--- What you should do ---
The answer is to be the full listing, unchanged in every line.

==== Dataset excerpt

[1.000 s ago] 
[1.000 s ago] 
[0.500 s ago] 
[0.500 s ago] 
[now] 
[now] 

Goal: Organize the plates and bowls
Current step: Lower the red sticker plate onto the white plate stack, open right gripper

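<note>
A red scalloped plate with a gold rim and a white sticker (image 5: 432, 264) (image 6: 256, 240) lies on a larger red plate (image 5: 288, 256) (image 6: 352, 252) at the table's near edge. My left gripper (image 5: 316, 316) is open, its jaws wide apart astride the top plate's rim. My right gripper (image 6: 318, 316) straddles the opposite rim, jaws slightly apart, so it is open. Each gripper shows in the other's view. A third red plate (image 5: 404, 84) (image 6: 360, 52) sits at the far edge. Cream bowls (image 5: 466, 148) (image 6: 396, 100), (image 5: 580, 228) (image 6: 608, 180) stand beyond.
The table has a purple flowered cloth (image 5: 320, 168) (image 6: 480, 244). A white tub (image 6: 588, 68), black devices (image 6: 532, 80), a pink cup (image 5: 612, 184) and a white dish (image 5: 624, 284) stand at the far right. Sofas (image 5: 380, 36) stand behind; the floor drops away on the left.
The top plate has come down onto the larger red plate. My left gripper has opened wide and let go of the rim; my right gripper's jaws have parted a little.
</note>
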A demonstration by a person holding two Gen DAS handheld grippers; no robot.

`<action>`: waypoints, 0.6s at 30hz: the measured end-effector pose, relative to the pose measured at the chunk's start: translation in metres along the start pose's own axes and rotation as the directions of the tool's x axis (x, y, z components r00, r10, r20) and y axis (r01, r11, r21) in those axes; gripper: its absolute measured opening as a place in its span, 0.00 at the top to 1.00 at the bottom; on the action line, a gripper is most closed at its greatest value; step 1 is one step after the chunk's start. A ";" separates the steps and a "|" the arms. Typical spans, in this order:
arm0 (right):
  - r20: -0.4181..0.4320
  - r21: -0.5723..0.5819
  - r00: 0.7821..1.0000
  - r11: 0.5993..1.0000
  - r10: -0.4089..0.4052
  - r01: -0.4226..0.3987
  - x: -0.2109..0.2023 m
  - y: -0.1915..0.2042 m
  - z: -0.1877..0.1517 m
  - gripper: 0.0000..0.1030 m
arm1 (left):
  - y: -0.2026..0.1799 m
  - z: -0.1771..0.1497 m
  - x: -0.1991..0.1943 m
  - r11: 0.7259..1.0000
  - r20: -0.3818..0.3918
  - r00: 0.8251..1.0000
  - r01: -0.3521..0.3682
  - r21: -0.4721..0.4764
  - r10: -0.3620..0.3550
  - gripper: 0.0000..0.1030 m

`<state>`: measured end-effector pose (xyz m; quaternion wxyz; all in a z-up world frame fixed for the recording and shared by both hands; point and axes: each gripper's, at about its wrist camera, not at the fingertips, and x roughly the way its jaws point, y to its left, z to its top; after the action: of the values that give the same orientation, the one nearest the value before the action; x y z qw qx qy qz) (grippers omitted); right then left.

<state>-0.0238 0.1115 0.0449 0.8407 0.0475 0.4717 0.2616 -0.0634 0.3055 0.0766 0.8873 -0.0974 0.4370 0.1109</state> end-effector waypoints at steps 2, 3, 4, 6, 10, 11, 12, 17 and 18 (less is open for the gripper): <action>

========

--- Worked solution ---
[1.000 s ago] 
[1.000 s ago] 
[0.500 s ago] 
[0.500 s ago] 
[now] 
[now] 

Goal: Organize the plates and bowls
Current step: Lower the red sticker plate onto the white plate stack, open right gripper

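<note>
A red scalloped plate with a gold rim and a white sticker (image 5: 432, 264) (image 6: 256, 240) lies on a larger red plate (image 5: 288, 256) (image 6: 352, 252) at the table's near edge. My left gripper (image 5: 316, 316) is open, its jaws wide apart astride the top plate's rim. My right gripper (image 6: 318, 316) straddles the opposite rim, jaws slightly apart, so it is open. Each gripper shows in the other's view. A third red plate (image 5: 404, 84) (image 6: 360, 52) sits at the far edge. Cream bowls (image 5: 466, 148) (image 6: 396, 100), (image 5: 580, 228) (image 6: 608, 180) stand beyond.
The table has a purple flowered cloth (image 5: 320, 168) (image 6: 480, 244). A white tub (image 6: 588, 68), black devices (image 6: 532, 80), a pink cup (image 5: 612, 184) and a white dish (image 5: 624, 284) stand at the far right. Sofas (image 5: 380, 36) stand behind; the floor drops away on the left.
The top plate has come down onto the larger red plate. My left gripper has opened wide and let go of the rim; my right gripper's jaws have parted a little.
</note>
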A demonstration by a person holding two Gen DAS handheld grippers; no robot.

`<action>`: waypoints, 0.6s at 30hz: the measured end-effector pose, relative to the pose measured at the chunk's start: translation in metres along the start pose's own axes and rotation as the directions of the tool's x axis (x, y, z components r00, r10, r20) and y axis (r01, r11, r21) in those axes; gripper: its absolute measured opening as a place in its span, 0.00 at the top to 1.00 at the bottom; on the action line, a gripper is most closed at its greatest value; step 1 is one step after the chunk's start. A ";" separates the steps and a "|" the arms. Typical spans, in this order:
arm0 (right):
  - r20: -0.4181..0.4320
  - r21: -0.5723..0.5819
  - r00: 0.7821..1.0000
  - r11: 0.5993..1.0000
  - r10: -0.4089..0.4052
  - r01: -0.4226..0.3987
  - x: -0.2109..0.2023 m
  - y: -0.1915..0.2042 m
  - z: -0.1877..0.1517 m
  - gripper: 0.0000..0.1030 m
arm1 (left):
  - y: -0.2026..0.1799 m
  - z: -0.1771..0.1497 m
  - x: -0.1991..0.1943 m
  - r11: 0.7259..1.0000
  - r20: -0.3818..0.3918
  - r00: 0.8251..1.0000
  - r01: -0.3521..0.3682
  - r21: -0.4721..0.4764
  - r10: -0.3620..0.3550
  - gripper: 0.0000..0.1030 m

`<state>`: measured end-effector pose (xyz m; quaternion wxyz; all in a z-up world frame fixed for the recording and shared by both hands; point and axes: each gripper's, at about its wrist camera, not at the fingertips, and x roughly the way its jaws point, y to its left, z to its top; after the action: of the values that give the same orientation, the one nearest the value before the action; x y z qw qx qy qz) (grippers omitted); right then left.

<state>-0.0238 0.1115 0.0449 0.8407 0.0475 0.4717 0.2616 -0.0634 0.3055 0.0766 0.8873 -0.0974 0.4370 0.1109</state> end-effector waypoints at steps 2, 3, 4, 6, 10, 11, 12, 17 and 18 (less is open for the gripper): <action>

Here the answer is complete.